Yes, a lot of people are not aware that there are universally recognized zeroth and 3rd laws of thermodynamics. There are also 4th and higher laws but I don't think that these are universally recognized. I guess that when the zeroth law came along it was considered to be more fundamental than the 1st law but the position was already taken. The zeroth law seems trivial -- "two bodies in thermal equilibrium with a third body are in thermal equilibrium with each other."

Wednesday, February 14, 2007 11:44:00 PM  
Anonymous Jim Sherwood said...

The AIG stuff seems to be the theory of Andy McIntosh, Professor of Thermodynamics st the University of Leeds. (See truthinscience.org.uk).

I believe Truth in Science is a creationist, rather than an intelligent design, website. But that doesn't prove that McIntosh's anti-Darwinist arguments are nescessarily wrong, of course.

Thursday, February 15, 2007 7:38:00 PM  
Anonymous Pentcho Valev said...

THE FUNDAMENTAL OXYMORON OF THERMODYNAMICS

The absurdity that entropy always increases would not hold "the supreme position among the laws of Nature" (A. Eddington, 1935) if Clausius had not deduced it gloriously from the fundamental oxymoron of thermodynamics:

THE FUNDAMENTAL OXYMORON OF THERMODYNAMICS: Any irreversible process is reversible; that is, any irreversible process can be closed by a reversible process to become a cycle.

Any textbook author who relishes deducing the supreme absurdity should initially introduce the fundamental oxymoron:

Peter Atkins, Physical Chemistry, 5th ed., p. 127: "Let the original change in the entropy of the system when the process of interest occurs be dS (this is the change we want to measure).

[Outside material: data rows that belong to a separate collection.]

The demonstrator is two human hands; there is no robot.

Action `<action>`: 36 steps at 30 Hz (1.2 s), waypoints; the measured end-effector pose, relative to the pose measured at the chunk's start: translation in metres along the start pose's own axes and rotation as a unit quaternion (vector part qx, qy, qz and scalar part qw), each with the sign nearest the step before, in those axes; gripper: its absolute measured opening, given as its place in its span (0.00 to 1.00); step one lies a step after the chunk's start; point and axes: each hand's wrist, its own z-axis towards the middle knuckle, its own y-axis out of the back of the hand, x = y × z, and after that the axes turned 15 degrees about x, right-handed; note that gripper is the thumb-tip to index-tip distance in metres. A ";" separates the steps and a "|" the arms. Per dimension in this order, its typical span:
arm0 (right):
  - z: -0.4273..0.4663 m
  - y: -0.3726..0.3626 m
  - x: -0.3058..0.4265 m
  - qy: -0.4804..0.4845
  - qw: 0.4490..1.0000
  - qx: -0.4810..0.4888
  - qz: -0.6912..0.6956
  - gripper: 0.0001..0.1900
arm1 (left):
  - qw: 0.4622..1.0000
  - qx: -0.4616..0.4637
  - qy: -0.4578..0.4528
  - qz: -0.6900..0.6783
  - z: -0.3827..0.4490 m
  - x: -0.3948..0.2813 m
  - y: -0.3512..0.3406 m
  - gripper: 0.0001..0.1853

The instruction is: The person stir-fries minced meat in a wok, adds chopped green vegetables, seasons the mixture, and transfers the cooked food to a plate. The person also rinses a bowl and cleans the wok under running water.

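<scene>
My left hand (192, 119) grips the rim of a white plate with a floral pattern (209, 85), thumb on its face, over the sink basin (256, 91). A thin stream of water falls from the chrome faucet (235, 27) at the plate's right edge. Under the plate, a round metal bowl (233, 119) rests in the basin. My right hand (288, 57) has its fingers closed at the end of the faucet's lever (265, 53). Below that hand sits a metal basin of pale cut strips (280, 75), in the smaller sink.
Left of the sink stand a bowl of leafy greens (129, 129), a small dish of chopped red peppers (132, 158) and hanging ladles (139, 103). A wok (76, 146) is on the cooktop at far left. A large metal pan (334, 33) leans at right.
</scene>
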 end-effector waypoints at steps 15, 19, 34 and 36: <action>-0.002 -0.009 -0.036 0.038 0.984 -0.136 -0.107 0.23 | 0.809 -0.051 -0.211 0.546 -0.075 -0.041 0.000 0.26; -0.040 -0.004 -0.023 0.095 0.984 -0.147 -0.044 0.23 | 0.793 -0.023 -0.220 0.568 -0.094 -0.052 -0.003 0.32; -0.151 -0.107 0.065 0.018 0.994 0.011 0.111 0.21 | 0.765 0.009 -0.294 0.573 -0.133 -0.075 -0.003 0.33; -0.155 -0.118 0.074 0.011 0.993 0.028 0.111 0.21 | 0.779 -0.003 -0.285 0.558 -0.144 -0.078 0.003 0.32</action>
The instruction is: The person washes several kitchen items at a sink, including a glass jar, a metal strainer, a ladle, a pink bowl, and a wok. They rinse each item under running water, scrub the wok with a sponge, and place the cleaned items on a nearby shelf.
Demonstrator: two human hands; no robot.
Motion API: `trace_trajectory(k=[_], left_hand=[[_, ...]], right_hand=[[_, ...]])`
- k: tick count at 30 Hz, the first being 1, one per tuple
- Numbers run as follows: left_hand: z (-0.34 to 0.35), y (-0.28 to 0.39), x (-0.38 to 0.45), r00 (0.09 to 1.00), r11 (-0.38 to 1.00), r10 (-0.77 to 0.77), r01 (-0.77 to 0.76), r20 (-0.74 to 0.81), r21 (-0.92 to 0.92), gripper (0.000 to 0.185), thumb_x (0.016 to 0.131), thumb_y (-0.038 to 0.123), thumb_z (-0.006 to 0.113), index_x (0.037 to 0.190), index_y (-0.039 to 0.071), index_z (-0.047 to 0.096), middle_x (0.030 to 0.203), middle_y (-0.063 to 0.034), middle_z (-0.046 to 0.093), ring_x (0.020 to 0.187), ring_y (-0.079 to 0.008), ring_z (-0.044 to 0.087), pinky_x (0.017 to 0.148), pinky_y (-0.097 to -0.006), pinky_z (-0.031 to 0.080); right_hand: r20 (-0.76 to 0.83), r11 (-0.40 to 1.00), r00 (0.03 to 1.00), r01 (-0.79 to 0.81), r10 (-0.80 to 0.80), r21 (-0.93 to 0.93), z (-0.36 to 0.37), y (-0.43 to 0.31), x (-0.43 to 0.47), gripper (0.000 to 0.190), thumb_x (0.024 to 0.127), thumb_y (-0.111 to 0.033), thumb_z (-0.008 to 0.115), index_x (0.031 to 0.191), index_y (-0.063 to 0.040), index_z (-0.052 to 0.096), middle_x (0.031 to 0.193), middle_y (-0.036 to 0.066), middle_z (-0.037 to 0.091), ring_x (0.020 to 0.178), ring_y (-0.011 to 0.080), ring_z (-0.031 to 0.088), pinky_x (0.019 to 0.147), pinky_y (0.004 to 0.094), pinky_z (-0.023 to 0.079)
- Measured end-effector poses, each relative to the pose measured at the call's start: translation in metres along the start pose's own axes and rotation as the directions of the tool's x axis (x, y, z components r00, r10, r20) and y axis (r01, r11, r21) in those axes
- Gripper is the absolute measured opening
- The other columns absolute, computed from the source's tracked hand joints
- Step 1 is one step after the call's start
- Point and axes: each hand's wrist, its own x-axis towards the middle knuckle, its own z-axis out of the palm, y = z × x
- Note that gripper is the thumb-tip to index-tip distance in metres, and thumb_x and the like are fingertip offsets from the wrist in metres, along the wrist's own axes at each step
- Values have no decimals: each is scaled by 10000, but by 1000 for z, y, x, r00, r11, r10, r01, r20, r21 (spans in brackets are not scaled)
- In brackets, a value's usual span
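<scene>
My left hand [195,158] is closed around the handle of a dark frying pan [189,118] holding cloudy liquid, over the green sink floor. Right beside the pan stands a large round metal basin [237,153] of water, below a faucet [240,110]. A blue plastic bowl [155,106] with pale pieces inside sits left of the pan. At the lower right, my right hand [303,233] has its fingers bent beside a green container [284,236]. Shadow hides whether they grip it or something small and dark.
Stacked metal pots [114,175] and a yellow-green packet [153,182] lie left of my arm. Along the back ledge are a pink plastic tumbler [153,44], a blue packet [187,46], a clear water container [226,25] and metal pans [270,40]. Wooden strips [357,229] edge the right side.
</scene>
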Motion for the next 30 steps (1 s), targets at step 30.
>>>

The process need not be reversible, but we suppose that we can find a path that joins the same initial and final states and which is reversible."

For 140 years (Clausius deduced the supreme absurdity in 1865) the fundamental oxymoron of thermodynamics has been questioned once:

http://philsci-archive.pitt.edu/archive/00000313/ p.39: "A more important objection, it seems to me, is that Clausius bases his conclusion that the entropy increases in a nicht umkehrbar [irreversible] process on the assumption that such a process can be closed by an umkehrbar [reversible] process to become a cycle. This is essential for the definition of the entropy difference between the initial and final states. But the assumption is far from obvious for a system more complex than an ideal gas, or for states far from equilibrium, or for processes other than the simple exchange of heat and work."

Pentcho Valev
pvalev@yahoo.com

Saturday, February 24, 2007 11:42:00 PM  
Blogger Larry Fafarman said...

Pentcho Valev said...
>>>>>THE FUNDAMENTAL OXYMORON OF THERMODYNAMICS: Any irreversible process is reversible; that is, any irreversible process can be closed by a reversible process to become a cycle. <<<<<

If any part of a process is irreversible, then the whole process is irreversible. The system may return to its original state but there will be irreversible changes in the system's surroundings.

The Second Law of Thermodynamics has been thoroughly analyzed, tested, and demonstrated. It is called a law and not a theory. Entropy is a quantifiable property of matter, e.g., values of entropy are included in steam tables and appear on Mollier charts. Entropy values are not absolute like values of pressure and absolute temperature but are based on some arbitrary datum. In my opening post's example of a closed system with two reservoirs initially at different temperatures, the change in the system's total entropy represents the loss of the system's ability to perform work.

As I said, the SLOT is a very abstruse subject. I never completely understood it and I don't want to spend time trying to understand it better. I figure that the more I talk about it, the more likely I am to say something wrong. My main point was just that I do not consider the SLOT to be a good argument either for or against evolution theory.